[Records contained in a dataset]
- - -
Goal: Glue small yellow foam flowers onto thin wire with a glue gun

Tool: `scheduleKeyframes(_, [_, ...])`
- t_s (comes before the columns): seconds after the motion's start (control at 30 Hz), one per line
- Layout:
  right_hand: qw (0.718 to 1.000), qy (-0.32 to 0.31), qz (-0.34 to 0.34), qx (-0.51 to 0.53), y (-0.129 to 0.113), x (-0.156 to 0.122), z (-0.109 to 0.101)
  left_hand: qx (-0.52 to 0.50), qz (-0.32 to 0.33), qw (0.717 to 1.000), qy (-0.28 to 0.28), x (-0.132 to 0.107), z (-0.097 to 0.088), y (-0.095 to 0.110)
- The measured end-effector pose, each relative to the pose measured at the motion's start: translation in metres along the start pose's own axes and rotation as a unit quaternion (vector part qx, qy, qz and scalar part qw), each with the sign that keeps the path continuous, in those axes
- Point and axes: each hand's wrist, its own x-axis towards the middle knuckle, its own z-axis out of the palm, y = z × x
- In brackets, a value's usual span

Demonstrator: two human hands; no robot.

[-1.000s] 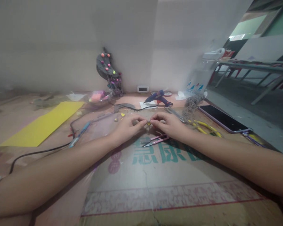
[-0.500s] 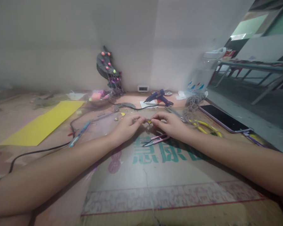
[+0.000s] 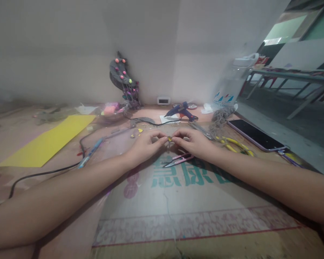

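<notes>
Left hand [image 3: 143,148] and right hand [image 3: 196,145] closed to fingertip pinches, sharing one small yellow piece [image 3: 170,138] above the cardboard [image 3: 140,212]. Snips [image 3: 177,160] lie unheld. Loose yellow bits [image 3: 140,131] beyond left hand; held piece likely unfinished, remaining work unclear.

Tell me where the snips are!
In the head view, the snips lie just right of the middle, below the right hand and by the green writing.

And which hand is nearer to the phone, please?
Right. The right hand is left of the phone; the left hand is farther left, beyond it.
</notes>
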Motion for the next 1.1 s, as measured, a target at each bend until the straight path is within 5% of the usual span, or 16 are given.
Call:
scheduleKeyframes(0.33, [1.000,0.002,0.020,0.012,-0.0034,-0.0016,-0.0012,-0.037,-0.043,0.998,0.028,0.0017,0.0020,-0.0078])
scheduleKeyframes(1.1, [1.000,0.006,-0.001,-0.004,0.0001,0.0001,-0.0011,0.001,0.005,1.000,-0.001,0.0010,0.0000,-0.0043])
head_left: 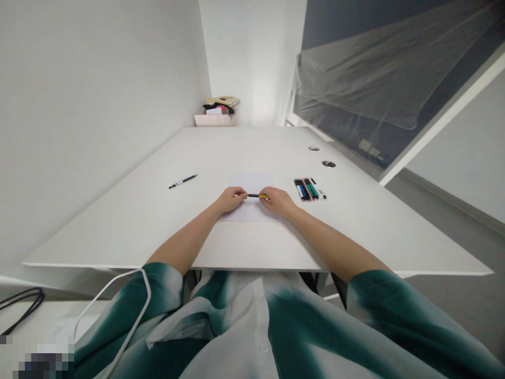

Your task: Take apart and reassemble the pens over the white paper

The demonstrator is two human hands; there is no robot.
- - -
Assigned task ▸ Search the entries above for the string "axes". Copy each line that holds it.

Task result ▸
- The measured end-effector pose, each relative to the pose measured at the motion's start: translation in metres along the start pose's own axes and rotation as a unit quaternion (vector part qx, qy, qz and scalar part qw), each with the sign that keeps the path continuous, in those axes
- Point and axes: each hand's wrist, its own x-axis towards the middle knuckle, its own z-axis out of the palm, y = z × x

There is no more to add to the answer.